When we consider the price movements of various stocks, we can separate our understanding of the underlying catalysts into two areas, historical trends and breaking news. Our time series models do an excellent job of predicting movements based upon past trends, but can we find a way to incorporate how a certain piece of breaking news will affect the price?
The basic logic of the problem at hand is the following. Breaking news will inherently affect the attitude of traders toward a particular company. Thus, this will in turn affect their buy/sell decisions, and ultimately we will see a change in the stock price as a result. The problem of directly estimating the positivity/negativity of an individual article is too difficult, but we can circumvent this by instead analyzing the comments under the news on high-traffic sites. We can use these comments to analyze how people are reacting to a certain piece of news regarding a company, and use the resulting values to help improve our predictions!
Data Collection and Preparation
We used over 80,000 tweets, only querying tweets which directly mentioned any of our companies at hand from 1-2-2020 to 11-13-2020. Ideally, these tweets regarding current news for these companies will help us to augment our model. Below, we can see the chosen companies (FAANG, TSLA).
Machine Learning and Model Building
To determine the sentiment of the tweets, we used a deep neural network Word2Vec model, which embeds the analogical relationships between words. We used the spaCy library to vectorize the sentences. Our model used 300 inputs (vectorized sentences), with 7 hidden layers and 2 outputs, corresponding to the probability that a given tweet was negative or positive.
Results
Daily Sentiment Mean for Sample Companies
We can see a wide spread of projected sentiment for each of the companies in our sample. We can see that most of the companies have an average that is above zero, meaning that they usually have a slight positive sentiment from the populus. Facebook is the only company in our sample that has a negative average, which is hardly surprising. Next, we will take a look at how our time series model is performing without any augmentation.
We can see that our predictions from our simple time series model (ARIMA) are usually quite accurate, but fall short in times of heavy volatility. Next, we will consider a graph which shows the differences between the ARIMA prediction and the actual values.
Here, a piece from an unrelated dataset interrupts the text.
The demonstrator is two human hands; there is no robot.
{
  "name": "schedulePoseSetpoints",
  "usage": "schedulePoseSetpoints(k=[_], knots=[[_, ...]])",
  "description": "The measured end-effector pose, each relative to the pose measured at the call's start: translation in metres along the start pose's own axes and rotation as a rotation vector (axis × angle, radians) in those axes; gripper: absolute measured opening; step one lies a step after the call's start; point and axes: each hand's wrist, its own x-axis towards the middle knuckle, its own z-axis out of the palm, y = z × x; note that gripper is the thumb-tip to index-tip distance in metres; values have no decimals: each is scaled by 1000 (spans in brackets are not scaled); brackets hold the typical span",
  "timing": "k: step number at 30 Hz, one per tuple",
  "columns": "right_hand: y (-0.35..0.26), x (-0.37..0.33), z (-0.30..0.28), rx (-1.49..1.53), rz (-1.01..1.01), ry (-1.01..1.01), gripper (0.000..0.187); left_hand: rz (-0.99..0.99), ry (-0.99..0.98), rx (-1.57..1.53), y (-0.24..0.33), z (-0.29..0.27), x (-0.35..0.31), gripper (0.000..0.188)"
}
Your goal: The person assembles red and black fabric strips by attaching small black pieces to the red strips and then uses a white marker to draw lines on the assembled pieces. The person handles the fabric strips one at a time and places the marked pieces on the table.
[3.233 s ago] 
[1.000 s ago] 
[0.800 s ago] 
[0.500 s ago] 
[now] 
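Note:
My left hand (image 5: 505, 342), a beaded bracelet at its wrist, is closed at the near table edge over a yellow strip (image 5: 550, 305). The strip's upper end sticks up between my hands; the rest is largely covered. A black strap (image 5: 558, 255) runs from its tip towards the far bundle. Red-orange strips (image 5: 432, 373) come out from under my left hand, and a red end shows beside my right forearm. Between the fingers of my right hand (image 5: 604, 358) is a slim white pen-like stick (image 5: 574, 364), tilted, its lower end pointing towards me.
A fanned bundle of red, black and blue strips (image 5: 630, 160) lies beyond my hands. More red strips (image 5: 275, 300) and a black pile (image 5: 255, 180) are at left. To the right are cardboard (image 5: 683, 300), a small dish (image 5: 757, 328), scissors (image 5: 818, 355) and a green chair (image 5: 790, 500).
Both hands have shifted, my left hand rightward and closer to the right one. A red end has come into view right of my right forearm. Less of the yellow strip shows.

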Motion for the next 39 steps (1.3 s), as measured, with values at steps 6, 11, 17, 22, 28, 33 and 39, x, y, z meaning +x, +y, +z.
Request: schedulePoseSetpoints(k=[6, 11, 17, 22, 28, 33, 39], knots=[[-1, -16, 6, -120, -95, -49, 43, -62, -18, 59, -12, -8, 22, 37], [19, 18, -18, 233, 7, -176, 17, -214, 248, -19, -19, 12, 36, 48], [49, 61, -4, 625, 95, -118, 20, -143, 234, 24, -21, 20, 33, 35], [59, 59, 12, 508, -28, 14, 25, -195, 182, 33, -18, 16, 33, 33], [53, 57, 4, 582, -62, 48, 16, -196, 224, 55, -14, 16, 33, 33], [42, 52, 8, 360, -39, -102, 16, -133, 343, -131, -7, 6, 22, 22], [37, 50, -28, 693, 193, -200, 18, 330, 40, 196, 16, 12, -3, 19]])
Here is an example date range where we can see the differences between the ARIMA and the actual price. Interestingly, if we superimpose our sentiment charts for the same date range, we can see almost an exact match in many areas.
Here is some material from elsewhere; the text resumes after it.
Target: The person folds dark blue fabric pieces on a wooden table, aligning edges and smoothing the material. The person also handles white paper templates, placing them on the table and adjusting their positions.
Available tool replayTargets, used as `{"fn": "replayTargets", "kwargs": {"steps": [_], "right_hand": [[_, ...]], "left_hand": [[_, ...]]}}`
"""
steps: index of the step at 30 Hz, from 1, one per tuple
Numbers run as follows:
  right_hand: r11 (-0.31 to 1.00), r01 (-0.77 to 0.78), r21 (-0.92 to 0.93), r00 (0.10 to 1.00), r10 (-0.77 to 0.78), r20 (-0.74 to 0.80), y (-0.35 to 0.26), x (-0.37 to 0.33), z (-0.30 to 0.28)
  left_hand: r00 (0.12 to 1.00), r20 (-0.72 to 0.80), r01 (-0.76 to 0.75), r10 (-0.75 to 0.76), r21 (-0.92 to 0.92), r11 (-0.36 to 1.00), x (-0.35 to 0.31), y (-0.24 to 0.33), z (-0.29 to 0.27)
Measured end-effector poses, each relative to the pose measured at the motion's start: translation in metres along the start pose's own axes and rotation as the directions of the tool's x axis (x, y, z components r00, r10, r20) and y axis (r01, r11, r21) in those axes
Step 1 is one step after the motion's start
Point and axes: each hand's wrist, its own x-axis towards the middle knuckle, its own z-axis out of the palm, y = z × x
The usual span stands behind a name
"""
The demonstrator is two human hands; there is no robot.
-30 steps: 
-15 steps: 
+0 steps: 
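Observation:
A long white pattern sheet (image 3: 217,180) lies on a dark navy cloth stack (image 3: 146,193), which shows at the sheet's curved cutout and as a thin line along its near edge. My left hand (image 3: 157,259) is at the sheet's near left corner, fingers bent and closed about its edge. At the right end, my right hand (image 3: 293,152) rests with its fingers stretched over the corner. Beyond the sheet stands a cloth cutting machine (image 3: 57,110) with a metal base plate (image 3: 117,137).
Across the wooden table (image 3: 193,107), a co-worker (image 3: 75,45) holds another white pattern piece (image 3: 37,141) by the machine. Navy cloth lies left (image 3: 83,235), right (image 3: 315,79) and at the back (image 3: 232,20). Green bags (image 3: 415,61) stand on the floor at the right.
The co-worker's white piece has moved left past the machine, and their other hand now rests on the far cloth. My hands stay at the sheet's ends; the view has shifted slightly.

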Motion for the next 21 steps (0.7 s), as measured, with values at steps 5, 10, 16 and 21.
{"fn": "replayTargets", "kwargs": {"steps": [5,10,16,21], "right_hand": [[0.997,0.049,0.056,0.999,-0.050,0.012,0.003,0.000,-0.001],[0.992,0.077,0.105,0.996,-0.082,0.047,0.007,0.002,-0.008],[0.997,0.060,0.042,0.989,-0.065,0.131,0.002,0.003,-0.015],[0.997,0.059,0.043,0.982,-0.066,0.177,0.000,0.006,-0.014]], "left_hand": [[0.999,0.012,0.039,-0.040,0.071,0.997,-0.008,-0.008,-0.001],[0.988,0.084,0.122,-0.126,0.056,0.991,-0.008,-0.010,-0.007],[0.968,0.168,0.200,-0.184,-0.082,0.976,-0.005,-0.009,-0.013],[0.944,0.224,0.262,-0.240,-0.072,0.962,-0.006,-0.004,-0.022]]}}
We can see that our sentiment, while in many cases exaggerates the movements, moves in the same direction at the same time extremely often! In some cases, it is unclear whether the movement of the sentiment is happening before, or after the price movement itself, thus it is unclear whether it is a catalyst toward the price movement or a reaction to it. Still, the relationship between the two is highly significant.
Conclusion
Through our generated estimate of consumer sentiment, we are able to very accurately predict the cases in which our time series prediction is different than the actual price. If we were to create a model that combined the two, it is likely that it would not fall under the same difficulties that our original time series model did, and we would use this new feature as a staple in future models. In terms of future improvements, it is likely that the inclusion of even more data for both more companies and more tweets could strengthen our results.